Only one stretch of the data below is needed: the line with "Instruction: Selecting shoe" through the last line. Output it exactly and drop the pictures.
+--
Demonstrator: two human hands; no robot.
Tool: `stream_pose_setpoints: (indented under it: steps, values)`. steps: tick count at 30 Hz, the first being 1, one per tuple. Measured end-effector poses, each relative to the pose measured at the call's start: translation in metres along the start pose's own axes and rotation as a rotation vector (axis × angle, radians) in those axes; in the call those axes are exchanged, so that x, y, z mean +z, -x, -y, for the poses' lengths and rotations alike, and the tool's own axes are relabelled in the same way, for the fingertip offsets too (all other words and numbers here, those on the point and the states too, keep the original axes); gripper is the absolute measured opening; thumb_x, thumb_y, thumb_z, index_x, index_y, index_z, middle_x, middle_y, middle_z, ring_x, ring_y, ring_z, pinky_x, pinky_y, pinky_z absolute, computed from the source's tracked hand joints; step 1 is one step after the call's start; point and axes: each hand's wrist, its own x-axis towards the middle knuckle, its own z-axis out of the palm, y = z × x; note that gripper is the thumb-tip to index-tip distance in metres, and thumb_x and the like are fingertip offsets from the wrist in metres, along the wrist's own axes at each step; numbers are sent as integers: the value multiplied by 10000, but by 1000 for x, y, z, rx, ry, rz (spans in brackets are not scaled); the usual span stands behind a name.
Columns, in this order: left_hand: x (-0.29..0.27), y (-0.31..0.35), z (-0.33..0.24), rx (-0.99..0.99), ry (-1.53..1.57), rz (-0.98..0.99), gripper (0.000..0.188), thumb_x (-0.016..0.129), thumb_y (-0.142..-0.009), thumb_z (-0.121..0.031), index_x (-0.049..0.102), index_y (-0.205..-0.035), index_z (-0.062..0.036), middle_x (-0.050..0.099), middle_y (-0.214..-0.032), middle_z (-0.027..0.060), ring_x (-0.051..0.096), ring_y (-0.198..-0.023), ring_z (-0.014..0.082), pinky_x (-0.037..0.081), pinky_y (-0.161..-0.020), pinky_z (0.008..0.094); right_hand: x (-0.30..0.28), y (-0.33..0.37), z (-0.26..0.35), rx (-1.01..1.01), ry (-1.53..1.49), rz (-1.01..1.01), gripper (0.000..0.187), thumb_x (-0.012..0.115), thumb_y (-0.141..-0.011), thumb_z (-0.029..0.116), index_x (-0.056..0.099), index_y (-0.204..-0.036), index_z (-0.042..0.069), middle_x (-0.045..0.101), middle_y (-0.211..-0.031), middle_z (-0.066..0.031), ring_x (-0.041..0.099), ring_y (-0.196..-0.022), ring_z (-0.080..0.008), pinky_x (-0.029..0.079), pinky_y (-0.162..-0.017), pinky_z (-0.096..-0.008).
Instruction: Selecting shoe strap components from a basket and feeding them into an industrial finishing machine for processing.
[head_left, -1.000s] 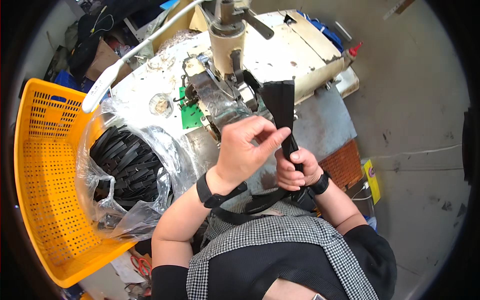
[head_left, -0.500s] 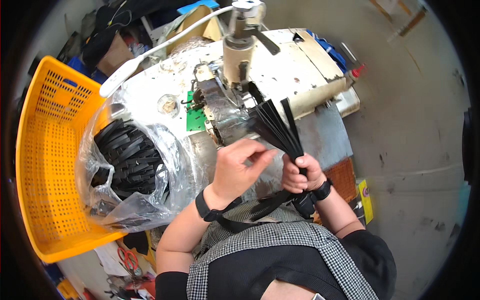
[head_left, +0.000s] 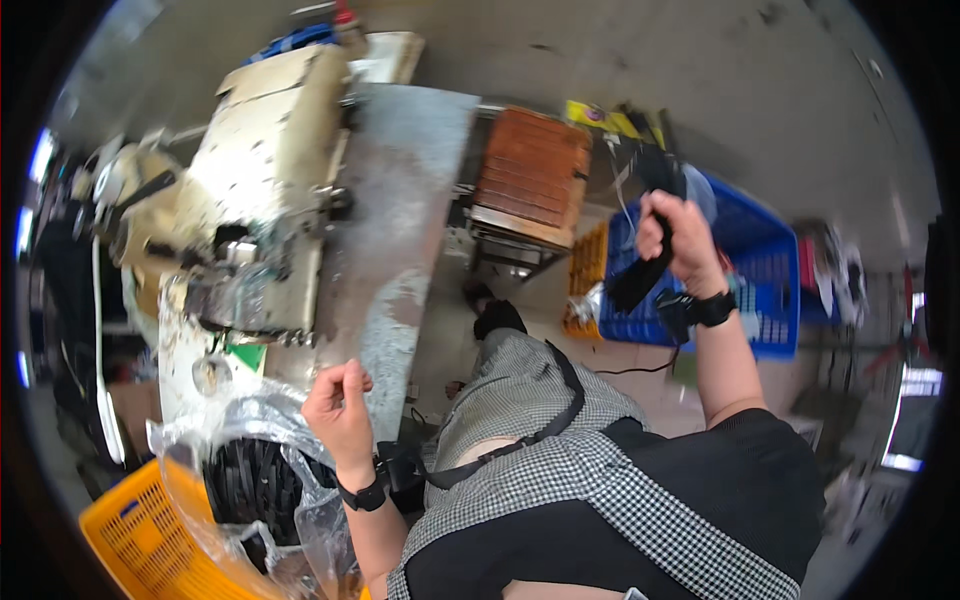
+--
### Reply to the task
Instruction: Selecting shoe strap components from a basket and feeding them into an industrial finishing machine for processing.
[head_left, -1.000s] 
[head_left, -0.500s] 
[head_left, +0.000s] 

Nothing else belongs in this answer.